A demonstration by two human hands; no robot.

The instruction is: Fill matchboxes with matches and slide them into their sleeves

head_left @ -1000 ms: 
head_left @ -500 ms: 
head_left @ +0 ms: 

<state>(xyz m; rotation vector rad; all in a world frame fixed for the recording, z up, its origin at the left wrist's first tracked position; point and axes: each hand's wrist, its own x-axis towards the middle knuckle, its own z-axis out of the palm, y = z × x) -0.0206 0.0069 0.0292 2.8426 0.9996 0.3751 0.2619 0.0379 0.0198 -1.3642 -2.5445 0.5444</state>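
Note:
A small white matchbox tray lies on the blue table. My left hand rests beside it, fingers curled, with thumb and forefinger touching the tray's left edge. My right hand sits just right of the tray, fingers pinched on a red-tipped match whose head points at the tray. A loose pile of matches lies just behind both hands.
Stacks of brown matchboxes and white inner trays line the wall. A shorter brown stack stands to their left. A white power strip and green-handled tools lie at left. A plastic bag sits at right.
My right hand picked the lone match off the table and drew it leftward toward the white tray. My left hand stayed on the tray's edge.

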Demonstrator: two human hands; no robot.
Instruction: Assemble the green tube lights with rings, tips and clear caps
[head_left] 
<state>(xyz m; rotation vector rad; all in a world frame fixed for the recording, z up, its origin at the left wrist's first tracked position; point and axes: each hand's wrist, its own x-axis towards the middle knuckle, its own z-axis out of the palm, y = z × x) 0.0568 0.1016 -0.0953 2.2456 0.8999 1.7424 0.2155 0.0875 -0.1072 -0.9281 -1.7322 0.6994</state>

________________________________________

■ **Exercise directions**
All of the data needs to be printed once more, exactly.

■ **Result of this task**
A demonstration by two human hands; no robot.

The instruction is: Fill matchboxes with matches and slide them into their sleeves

head_left @ -1000 ms: 
head_left @ -500 ms: 
head_left @ +0 ms: 

<state>(xyz m; rotation vector rad; all in a world frame fixed for the recording, z up, its origin at the left wrist's first tracked position; point and axes: each hand's wrist, its own x-axis towards the middle knuckle, its own z-axis out of the palm, y = z × x) -0.0206 0.0069 0.0292 2.8426 0.9996 0.3751 0.2619 0.0379 0.0198 -1.3642 -2.5445 0.5444</state>
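Note:
A small white matchbox tray lies on the blue table. My left hand rests beside it, fingers curled, with thumb and forefinger touching the tray's left edge. My right hand sits just right of the tray, fingers pinched on a red-tipped match whose head points at the tray. A loose pile of matches lies just behind both hands.
Stacks of brown matchboxes and white inner trays line the wall. A shorter brown stack stands to their left. A white power strip and green-handled tools lie at left. A plastic bag sits at right.
My right hand picked the lone match off the table and drew it leftward toward the white tray. My left hand stayed on the tray's edge.
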
Demonstrator: two human hands; no robot.
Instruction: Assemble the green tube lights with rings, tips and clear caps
[head_left] 
<state>(xyz m; rotation vector rad; all in a world frame fixed for the recording, z up, its origin at the left wrist's first tracked position; point and axes: each hand's wrist, its own x-axis towards the middle knuckle, its own z-axis out of the palm, y = z × x) 0.0568 0.1016 -0.0953 2.2456 0.8999 1.7424 0.2155 0.0875 -0.1072 -0.9281 -1.7322 0.6994</state>

This answer requires no additional content.